Content starts

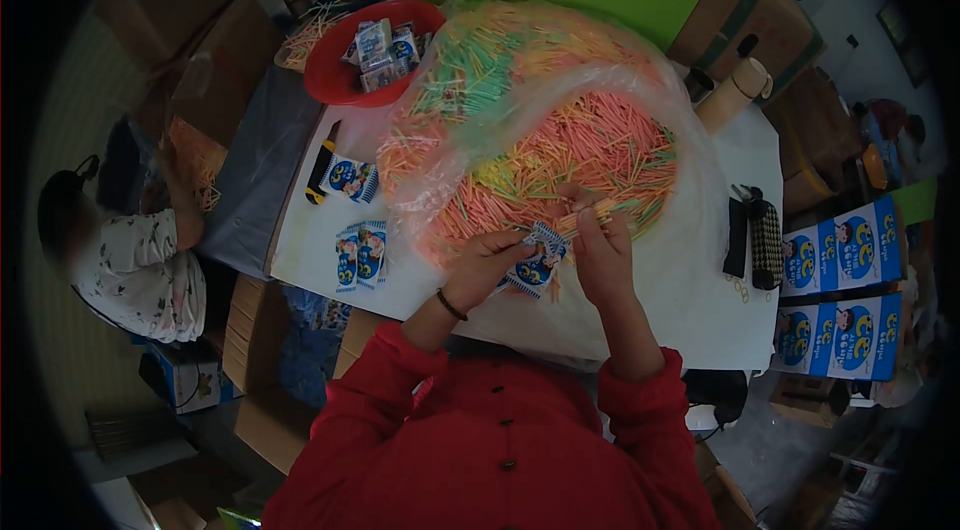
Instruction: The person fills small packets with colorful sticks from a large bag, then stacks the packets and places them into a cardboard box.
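Between the fingers of my left hand (487, 268) is a small blue-and-white printed packet (535, 260). My right hand (604, 252) pinches a bunch of thin pastel sticks (590, 217) just to the right of the packet. Both hands are over the near edge of a big clear plastic bag (425, 192), which lies spread on the table. A heap of loose pink, orange, yellow and green sticks (610, 135) fills the bag. More packets (362, 253) of the same print lie on the table to the left.
A red basin (330, 70) holding packets stands at the back left, near a yellow-and-black box cutter (322, 165). On the right are a checked pouch (766, 242), a beige bottle (735, 95) and printed boxes (840, 335). A co-worker (140, 265) sits at the left, beside open cartons (262, 330).
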`<action>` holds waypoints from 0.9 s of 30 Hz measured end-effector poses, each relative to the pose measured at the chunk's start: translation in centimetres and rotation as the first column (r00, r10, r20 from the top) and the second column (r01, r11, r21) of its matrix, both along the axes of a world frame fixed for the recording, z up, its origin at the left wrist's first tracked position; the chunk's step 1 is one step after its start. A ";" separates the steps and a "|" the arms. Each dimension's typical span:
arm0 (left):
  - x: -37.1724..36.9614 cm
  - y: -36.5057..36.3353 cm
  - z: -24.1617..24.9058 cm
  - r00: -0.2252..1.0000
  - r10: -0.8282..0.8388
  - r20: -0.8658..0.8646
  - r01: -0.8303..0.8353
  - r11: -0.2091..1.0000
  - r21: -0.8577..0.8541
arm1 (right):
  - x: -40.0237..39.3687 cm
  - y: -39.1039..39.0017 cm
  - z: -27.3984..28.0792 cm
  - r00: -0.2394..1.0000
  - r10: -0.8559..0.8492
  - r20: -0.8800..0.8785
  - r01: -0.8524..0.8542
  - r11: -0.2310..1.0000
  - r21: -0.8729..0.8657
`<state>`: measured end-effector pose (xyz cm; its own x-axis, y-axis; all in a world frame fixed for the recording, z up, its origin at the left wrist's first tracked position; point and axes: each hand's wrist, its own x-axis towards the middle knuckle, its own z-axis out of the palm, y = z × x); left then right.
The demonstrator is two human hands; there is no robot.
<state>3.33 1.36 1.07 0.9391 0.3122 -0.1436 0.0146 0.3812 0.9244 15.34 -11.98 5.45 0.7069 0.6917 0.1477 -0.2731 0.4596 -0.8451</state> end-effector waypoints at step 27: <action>-0.2 -0.3 -1.7 0.997 -0.068 -0.034 0.058 0.967 -0.247 | 3.6 -1.9 -6.2 0.834 -0.221 0.506 0.372 0.902 -0.220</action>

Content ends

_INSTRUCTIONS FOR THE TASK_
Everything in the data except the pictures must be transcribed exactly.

_ANSWER BELOW_
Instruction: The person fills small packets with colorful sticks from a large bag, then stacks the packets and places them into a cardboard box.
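Between the fingers of my left hand (487, 268) is a small blue-and-white printed packet (535, 260). My right hand (604, 252) pinches a bunch of thin pastel sticks (590, 217) just to the right of the packet. Both hands are over the near edge of a big clear plastic bag (425, 192), which lies spread on the table. A heap of loose pink, orange, yellow and green sticks (610, 135) fills the bag. More packets (362, 253) of the same print lie on the table to the left.
A red basin (330, 70) holding packets stands at the back left, near a yellow-and-black box cutter (322, 165). On the right are a checked pouch (766, 242), a beige bottle (735, 95) and printed boxes (840, 335). A co-worker (140, 265) sits at the left, beside open cartons (262, 330).
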`<action>` holds waypoints from 0.9 s of 30 Hz measured end-effector poses, each relative to the pose measured at the chunk's start: translation in centimetres and rotation as the first column (r00, r10, r20 from the top) and the second column (r01, r11, r21) of its matrix, both along the axes of a world frame fixed for the recording, z up, its origin at the left wrist's first tracked position; the chunk's step 1 is one step after its start. A ";" separates the steps and a "|" the arms. Each dimension's typical span:
arm0 (left):
  - x: -37.1724..36.9614 cm
  - y: -36.5057..36.3353 cm
  - z: -24.1617..24.9058 cm
  - r00: -0.2252..1.0000
  - r10: -0.8282..0.8388
  - r20: -0.8658..0.8646
  - r01: -0.8303..0.8353
  - r11: -0.2091..1.0000
  - r21: -0.8577..0.8541
arm1 (right):
  - x: -40.0237..39.3687 cm
  - y: -39.1039..39.0017 cm
  - z: -27.3984..28.0792 cm
  - r00: -0.2394..1.0000
  - r10: -0.8559..0.8492
  - r20: -0.8800..0.8785
  - r01: -0.8524..0.8542
  - r11: -0.2310..1.0000
  - r21: -0.8729..0.8657
`<state>`: measured end-effector pose (xyz cm; its own x-axis, y-axis; all in a world frame fixed for the recording, z up, its origin at the left wrist's first tracked position; point and axes: each hand's wrist, its own x-axis towards the middle knuckle, its own z-axis out of the palm, y = z × x); left then right.
The demonstrator is two human hands; there is no robot.
<state>3.33 1.36 1.07 0.9391 0.3122 -0.1436 0.0146 0.3812 0.9244 15.34 -11.98 5.45 0.7069 0.6917 0.1477 -0.2731 0.4596 -0.8451</state> end-effector waypoints at step 27: <action>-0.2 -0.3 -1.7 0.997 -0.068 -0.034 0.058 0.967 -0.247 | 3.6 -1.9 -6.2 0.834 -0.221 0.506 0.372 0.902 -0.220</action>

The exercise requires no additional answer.